* TASK OBJECTIVE
Restating the records exactly is the whole task.
....................
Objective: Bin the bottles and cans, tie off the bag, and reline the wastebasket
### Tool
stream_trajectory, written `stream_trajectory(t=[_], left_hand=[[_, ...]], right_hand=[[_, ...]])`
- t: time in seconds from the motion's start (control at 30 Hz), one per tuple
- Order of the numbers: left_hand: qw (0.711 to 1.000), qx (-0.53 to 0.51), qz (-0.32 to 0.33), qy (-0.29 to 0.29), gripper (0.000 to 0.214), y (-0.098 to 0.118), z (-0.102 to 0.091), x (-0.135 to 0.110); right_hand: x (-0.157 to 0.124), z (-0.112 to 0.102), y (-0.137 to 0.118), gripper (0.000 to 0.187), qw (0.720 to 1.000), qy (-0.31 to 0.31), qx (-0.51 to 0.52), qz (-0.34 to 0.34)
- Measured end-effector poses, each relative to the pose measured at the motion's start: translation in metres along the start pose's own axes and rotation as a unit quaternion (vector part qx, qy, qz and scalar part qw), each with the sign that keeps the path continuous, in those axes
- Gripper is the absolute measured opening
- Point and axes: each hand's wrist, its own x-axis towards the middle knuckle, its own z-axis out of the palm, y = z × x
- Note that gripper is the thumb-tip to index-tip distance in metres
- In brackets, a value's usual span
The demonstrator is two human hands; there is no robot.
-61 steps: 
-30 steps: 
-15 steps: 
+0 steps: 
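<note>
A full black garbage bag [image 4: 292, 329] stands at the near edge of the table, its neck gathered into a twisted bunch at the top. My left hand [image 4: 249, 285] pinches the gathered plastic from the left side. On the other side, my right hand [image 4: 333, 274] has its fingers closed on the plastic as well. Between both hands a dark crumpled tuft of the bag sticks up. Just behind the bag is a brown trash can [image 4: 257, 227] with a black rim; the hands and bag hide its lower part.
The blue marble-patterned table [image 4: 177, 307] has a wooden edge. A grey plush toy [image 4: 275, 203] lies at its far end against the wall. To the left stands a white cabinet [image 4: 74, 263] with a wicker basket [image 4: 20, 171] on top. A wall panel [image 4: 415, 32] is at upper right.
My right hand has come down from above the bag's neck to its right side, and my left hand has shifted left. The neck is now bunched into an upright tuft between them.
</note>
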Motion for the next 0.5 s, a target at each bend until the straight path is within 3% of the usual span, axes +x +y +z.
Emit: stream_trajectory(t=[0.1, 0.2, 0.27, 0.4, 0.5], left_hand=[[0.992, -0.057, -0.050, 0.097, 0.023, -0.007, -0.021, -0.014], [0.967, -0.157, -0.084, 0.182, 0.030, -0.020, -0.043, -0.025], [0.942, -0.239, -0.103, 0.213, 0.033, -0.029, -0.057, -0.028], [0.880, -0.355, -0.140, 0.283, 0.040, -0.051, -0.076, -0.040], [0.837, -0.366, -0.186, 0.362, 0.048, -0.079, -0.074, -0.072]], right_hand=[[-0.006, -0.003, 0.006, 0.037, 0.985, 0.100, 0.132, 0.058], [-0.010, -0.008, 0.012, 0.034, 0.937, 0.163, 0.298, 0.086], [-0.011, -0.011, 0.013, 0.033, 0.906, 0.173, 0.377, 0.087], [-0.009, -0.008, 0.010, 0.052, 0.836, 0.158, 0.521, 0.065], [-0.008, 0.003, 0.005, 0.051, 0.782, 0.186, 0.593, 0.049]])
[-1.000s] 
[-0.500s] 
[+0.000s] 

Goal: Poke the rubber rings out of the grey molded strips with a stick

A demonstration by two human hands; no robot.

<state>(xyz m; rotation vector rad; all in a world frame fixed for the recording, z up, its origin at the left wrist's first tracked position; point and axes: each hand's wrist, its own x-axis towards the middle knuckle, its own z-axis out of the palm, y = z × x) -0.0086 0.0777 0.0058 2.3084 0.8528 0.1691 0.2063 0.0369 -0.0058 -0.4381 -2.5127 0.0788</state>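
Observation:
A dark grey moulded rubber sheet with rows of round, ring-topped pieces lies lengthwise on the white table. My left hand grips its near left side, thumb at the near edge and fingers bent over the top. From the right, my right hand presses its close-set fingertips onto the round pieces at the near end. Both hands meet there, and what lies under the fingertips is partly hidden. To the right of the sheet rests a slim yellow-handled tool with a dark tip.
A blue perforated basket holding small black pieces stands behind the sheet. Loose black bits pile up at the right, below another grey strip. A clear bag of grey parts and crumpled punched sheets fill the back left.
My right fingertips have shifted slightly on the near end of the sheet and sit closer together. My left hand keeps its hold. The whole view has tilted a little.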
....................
* RESULT FOR THIS EXERCISE
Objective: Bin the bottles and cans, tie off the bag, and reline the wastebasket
### Tool
stream_trajectory, written `stream_trajectory(t=[_], left_hand=[[_, ...]], right_hand=[[_, ...]])`
- t: time in seconds from the motion's start (control at 30 Hz), one per tuple
- Order of the numbers: left_hand: qw (0.711 to 1.000), qx (-0.53 to 0.51), qz (-0.32 to 0.33), qy (-0.29 to 0.29), gripper (0.000 to 0.214), y (-0.098 to 0.118), z (-0.102 to 0.091), x (-0.135 to 0.110); right_hand: x (-0.157 to 0.124), z (-0.112 to 0.102), y (-0.137 to 0.118), gripper (0.000 to 0.187), qw (0.720 to 1.000), qy (-0.31 to 0.31), qx (-0.51 to 0.52), qz (-0.34 to 0.34)
- Measured end-effector poses, each relative to the pose measured at the motion's start: translation in metres along the start pose's own axes and rotation as a unit quaternion (vector part qx, qy, qz and scalar part qw), each with the sign that keeps the path continuous, in those axes
- Gripper is the absolute measured opening
- Point and axes: each hand's wrist, its own x-axis towards the middle knuckle, its own z-axis out of the palm, y = z × x
- Note that gripper is the thumb-tip to index-tip distance in metres
- In brackets, a value's usual span
The demonstrator is two human hands; there is no robot.
-61 steps: 
-30 steps: 
-15 steps: 
+0 steps: 
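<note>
A full black garbage bag [image 4: 292, 329] stands at the near edge of the table, its neck gathered into a twisted bunch at the top. My left hand [image 4: 249, 285] pinches the gathered plastic from the left side. On the other side, my right hand [image 4: 333, 274] has its fingers closed on the plastic as well. Between both hands a dark crumpled tuft of the bag sticks up. Just behind the bag is a brown trash can [image 4: 257, 227] with a black rim; the hands and bag hide its lower part.
The blue marble-patterned table [image 4: 177, 307] has a wooden edge. A grey plush toy [image 4: 275, 203] lies at its far end against the wall. To the left stands a white cabinet [image 4: 74, 263] with a wicker basket [image 4: 20, 171] on top. A wall panel [image 4: 415, 32] is at upper right.
My right hand has come down from above the bag's neck to its right side, and my left hand has shifted left. The neck is now bunched into an upright tuft between them.
</note>
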Motion for the next 0.5 s, a target at each bend until the straight path is within 3% of the usual span, axes +x +y +z.
Emit: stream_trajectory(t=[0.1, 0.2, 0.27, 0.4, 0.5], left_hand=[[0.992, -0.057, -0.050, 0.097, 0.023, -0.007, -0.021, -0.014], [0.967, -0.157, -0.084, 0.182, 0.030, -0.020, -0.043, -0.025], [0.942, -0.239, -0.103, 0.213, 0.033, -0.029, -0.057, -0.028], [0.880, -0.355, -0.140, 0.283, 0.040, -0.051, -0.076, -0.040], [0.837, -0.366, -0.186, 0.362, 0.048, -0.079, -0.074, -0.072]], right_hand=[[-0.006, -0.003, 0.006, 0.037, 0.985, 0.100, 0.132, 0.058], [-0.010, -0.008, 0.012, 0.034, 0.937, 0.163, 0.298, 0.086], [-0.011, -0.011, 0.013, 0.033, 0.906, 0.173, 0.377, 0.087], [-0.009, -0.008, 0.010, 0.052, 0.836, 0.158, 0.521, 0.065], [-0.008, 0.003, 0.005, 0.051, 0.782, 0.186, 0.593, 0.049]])
[-1.000s] 
[-0.500s] 
[+0.000s] 

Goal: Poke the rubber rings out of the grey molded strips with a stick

A demonstration by two human hands; no robot.

<state>(xyz m; rotation vector rad; all in a world frame fixed for the recording, z up, its origin at the left wrist's first tracked position; point and axes: each hand's wrist, its own x-axis towards the middle knuckle, its own z-axis out of the palm, y = z × x) -0.0086 0.0777 0.0058 2.3084 0.8528 0.1691 0.2063 0.0369 -0.0058 -0.4381 -2.5127 0.0788</state>
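Observation:
A dark grey moulded rubber sheet with rows of round, ring-topped pieces lies lengthwise on the white table. My left hand grips its near left side, thumb at the near edge and fingers bent over the top. From the right, my right hand presses its close-set fingertips onto the round pieces at the near end. Both hands meet there, and what lies under the fingertips is partly hidden. To the right of the sheet rests a slim yellow-handled tool with a dark tip.
A blue perforated basket holding small black pieces stands behind the sheet. Loose black bits pile up at the right, below another grey strip. A clear bag of grey parts and crumpled punched sheets fill the back left.
My right fingertips have shifted slightly on the near end of the sheet and sit closer together. My left hand keeps its hold. The whole view has tilted a little.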

No more is needed for this exercise.